TASK STATEMENT:
Go through the entries below, tally each line that has the word "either", and give only the total.

------

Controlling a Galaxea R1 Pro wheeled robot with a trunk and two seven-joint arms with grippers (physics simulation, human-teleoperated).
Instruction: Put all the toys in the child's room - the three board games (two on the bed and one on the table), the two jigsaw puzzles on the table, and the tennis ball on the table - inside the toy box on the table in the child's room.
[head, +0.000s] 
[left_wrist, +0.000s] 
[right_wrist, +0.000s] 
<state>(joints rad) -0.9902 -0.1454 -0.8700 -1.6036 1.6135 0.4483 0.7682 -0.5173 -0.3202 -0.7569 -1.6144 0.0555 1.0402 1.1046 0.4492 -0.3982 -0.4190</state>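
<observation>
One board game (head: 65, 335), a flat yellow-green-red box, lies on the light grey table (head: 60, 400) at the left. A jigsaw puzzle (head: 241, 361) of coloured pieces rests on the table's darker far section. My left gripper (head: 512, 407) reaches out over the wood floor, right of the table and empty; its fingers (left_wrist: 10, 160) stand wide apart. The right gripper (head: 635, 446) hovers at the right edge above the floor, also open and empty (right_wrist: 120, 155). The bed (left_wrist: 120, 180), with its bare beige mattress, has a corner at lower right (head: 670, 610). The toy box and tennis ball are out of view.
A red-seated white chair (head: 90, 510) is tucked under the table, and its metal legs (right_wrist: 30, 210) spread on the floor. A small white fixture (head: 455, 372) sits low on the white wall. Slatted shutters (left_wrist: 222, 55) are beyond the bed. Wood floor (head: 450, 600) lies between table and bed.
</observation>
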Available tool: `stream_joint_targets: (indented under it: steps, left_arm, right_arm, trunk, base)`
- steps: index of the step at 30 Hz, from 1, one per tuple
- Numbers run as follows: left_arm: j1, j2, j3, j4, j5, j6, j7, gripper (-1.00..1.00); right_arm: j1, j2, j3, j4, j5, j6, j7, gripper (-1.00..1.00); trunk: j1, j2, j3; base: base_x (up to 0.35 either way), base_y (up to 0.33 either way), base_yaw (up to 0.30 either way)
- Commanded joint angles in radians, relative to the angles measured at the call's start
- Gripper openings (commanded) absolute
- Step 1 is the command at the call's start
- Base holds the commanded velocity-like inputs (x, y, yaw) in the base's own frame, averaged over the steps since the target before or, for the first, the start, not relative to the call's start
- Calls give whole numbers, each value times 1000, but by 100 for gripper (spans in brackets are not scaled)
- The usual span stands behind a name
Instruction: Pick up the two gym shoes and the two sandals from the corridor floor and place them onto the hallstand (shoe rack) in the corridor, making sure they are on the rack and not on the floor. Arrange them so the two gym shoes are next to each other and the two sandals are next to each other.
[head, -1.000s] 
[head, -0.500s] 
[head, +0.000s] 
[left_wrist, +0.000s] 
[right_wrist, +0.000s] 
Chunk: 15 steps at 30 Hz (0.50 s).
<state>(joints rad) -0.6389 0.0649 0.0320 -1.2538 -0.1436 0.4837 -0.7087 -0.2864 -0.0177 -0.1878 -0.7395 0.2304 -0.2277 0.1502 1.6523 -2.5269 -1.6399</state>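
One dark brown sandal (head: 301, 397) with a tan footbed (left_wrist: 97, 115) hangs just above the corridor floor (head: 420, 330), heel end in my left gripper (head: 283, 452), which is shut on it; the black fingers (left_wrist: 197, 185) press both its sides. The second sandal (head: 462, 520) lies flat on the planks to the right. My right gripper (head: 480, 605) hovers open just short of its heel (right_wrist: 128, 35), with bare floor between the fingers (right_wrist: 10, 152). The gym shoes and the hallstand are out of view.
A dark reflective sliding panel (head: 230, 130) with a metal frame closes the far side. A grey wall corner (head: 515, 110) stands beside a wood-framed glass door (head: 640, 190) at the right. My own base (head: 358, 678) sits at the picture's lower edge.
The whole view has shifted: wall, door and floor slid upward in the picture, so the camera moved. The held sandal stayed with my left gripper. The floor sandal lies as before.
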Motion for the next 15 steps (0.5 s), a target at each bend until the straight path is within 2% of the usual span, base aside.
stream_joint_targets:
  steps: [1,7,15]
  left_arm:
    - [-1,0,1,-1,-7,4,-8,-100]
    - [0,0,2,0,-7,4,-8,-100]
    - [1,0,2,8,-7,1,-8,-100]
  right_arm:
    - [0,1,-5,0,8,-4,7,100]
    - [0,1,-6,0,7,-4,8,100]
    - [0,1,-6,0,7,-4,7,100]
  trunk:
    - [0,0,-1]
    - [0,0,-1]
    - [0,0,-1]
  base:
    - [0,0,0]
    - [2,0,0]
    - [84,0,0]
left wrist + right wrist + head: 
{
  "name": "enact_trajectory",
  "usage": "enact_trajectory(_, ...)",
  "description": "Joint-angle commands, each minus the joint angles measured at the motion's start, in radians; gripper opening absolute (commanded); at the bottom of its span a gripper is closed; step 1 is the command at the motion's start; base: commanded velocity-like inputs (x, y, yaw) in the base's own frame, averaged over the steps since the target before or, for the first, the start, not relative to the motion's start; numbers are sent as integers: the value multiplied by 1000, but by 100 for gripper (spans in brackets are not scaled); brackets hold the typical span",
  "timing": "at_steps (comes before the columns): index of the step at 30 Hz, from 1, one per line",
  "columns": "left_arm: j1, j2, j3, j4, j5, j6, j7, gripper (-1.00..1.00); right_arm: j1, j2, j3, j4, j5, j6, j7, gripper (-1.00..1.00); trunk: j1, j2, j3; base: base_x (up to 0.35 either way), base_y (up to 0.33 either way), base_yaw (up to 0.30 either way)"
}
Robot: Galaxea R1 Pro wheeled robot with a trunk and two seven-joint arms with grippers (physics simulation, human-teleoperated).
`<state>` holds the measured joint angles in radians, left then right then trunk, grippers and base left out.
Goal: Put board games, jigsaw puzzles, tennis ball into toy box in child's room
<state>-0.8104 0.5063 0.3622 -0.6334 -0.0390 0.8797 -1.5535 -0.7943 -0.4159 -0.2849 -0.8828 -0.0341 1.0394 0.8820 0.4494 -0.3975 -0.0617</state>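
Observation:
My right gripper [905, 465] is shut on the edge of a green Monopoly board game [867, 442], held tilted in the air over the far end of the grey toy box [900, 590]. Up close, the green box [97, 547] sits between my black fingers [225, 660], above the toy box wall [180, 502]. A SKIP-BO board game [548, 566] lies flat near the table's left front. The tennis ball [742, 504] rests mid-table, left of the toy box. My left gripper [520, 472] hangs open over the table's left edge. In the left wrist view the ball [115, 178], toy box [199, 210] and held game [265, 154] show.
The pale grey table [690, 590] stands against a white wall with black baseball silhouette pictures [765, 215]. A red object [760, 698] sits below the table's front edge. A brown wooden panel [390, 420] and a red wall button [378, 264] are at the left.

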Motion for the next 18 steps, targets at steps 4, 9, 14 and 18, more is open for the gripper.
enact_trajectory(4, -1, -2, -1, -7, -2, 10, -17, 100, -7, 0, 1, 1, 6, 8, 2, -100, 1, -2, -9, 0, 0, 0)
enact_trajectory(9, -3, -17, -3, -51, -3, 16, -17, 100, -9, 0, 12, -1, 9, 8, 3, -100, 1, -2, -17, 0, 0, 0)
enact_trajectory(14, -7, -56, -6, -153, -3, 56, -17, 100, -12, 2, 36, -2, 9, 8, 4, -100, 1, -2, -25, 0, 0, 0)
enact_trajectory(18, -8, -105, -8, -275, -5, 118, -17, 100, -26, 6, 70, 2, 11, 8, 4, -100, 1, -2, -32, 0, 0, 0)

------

WRITTEN RESPONSE:
2